Treaty 1 Territory, Métis Homeland, Winnipeg, MB - Manitoba Liberals say the PCs must respond to advocates and provide emergency funding for the Women's Health Clinic and Provincial Eating Disorder Prevention and Recovery Program (PEDPRP) in order to shorten long waitlists for eating disorder treatments that have doubled from six to twelve months to two years under the PCs.
In February 2021, Elaine Stevenson, Co-Founder of the Alyssa Stevenson Memorial Trust, wrote former Health Minister Heather Stefanson and Mental Health Minister Audrey Gordon, asking for emergency funding to deal with the waitlist, which has been a problem under successive governments.
Stevenson had to renew her request with a second letter in September because no action was taken.
"I have been an advocate for eating disorder services in Manitoba and across Canada for 30 years and I have never seen the waiting list this long and unattainable for large numbers of Manitobans with eating disorders," said Stevenson. "Nothing has been done to alleviate the critical and dangerous situation for those waiting for Eating Disorder Treatment."

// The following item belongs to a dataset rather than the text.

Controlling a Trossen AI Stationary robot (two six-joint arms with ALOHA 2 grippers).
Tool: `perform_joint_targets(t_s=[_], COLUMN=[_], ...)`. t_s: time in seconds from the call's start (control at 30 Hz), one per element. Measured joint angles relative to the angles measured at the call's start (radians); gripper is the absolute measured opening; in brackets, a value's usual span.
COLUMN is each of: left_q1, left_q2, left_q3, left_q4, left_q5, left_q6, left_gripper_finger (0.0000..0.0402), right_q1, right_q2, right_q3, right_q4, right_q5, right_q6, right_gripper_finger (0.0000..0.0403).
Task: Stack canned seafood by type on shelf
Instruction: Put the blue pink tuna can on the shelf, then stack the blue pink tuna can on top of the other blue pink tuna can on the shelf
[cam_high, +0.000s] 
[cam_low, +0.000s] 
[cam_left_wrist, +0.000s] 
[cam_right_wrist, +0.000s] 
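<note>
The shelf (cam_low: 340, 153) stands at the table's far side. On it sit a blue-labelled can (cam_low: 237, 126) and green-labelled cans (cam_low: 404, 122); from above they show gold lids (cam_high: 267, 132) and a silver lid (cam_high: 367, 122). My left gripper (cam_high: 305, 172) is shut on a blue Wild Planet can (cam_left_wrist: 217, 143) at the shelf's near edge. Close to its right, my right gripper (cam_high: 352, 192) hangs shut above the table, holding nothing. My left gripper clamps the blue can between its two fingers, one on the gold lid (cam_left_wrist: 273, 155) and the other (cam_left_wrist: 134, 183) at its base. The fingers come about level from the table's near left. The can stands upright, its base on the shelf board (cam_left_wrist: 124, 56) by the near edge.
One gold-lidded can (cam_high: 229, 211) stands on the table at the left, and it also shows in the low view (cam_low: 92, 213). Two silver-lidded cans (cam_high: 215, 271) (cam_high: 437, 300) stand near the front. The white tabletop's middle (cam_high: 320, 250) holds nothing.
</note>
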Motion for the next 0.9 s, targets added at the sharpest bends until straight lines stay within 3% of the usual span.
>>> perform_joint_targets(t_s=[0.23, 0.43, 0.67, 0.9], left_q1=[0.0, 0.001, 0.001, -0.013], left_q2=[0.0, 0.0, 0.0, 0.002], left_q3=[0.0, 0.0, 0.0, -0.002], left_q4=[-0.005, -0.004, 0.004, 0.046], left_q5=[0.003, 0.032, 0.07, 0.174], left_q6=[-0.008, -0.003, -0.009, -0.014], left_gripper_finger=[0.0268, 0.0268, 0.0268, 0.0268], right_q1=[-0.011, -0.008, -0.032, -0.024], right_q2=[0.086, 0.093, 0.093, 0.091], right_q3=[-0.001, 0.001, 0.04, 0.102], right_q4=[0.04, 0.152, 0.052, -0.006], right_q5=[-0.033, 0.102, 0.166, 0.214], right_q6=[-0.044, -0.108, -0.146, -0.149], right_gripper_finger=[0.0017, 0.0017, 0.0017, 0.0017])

"This is yet another deadly backlog that has gotten worse under the PCs and they are dragging their feet again," said Dougald Lamont, Manitoba Liberal Leader and MLA for St. Boniface. "The pandemic was a time to put more into mental health, especially eating disorders, because early detection and treatment saves lives."
The PCs have had access to tens of millions of dollars in targeted Federal funding for mental health care for nearly five years, said Lamont, but dragged their feet on signing the agreement, and are now "planning to plan" while desperate families and patients struggle.
Dr. Jon Gerrard, Manitoba Liberals Health Critic and MLA for River Heights, has raised concerns about the long wait times for eating disorders twice in the Legislature.
"The PCs have known about this wait time for over 6 months, and yet there still has been no action," said Jon Gerrard, Health Critic for the Manitoba Liberal Party. "It is absolutely critical they act now."
The $400-million dollar Federal-Provincial Agreement between Manitoba and Canada was announced more than five years ago - August 21, 2017, but wasn't signed until two-and-a-half years later, in April 2019.
"The PCs have had five years to address this crisis, and waitlists are twice as bad as when they started," said Lamont. "Eating Disorders have the highest mortality rate of any mental illness after opioids, and we've seen that tragedy playing out. Mental health care is health care, and Manitobans need treatment now, not two years from now."